The problem:
From the data below, return the exact lines starting at the line containing "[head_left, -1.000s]" and ending at the line containing "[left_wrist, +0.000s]", both included, and nothing else.

##########

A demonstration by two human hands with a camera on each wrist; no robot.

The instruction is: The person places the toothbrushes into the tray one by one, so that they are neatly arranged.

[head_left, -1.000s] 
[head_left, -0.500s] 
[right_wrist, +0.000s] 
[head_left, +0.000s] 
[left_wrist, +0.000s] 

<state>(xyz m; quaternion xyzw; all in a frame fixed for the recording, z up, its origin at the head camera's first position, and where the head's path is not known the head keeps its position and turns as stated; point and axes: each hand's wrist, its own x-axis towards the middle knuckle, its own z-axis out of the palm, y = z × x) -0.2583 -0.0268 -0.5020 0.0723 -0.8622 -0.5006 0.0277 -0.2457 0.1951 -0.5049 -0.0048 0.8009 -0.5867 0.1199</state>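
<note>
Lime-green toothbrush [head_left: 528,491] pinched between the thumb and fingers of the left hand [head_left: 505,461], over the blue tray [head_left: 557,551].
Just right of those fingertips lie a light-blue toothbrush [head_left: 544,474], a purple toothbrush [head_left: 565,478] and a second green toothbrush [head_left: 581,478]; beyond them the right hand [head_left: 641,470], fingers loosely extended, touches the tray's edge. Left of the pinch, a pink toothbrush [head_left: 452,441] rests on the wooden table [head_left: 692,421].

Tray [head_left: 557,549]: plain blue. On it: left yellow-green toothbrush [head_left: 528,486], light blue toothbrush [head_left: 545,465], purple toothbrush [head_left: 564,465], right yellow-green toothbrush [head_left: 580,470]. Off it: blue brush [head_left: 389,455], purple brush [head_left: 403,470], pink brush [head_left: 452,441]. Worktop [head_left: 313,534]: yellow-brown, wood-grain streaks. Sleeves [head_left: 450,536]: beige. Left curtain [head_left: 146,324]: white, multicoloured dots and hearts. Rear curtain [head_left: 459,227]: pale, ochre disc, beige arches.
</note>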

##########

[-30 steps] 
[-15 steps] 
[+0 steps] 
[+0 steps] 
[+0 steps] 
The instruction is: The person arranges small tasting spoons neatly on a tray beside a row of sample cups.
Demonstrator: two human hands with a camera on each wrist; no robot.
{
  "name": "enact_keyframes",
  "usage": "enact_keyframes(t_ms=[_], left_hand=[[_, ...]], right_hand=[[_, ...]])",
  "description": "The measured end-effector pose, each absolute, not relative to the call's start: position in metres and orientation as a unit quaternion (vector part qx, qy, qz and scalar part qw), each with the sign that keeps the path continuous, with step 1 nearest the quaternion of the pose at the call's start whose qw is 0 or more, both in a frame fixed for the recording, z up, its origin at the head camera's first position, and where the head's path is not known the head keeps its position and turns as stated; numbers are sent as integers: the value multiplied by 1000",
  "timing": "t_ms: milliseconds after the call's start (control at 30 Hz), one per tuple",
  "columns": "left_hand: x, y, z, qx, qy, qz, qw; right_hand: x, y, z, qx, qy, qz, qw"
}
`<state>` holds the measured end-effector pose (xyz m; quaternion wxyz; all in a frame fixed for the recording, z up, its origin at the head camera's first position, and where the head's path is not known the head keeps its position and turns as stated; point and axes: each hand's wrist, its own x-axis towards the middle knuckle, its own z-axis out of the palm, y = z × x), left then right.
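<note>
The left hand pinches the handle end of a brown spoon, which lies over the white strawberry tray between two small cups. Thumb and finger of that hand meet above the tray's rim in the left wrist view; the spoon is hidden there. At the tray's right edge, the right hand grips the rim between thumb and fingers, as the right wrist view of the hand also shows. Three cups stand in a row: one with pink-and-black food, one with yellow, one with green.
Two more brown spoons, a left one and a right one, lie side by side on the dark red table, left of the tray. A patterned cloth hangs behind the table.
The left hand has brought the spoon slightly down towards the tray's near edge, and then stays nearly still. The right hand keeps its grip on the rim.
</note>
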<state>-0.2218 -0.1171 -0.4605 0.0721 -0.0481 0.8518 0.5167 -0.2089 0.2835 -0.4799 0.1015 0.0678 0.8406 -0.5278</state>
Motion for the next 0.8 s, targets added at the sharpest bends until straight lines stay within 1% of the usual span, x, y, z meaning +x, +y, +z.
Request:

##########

Exercise answer:
[head_left, -1.000s] 
[head_left, -0.500s] 
[right_wrist, +0.000s] 
[head_left, +0.000s] 
[left_wrist, +0.000s] 

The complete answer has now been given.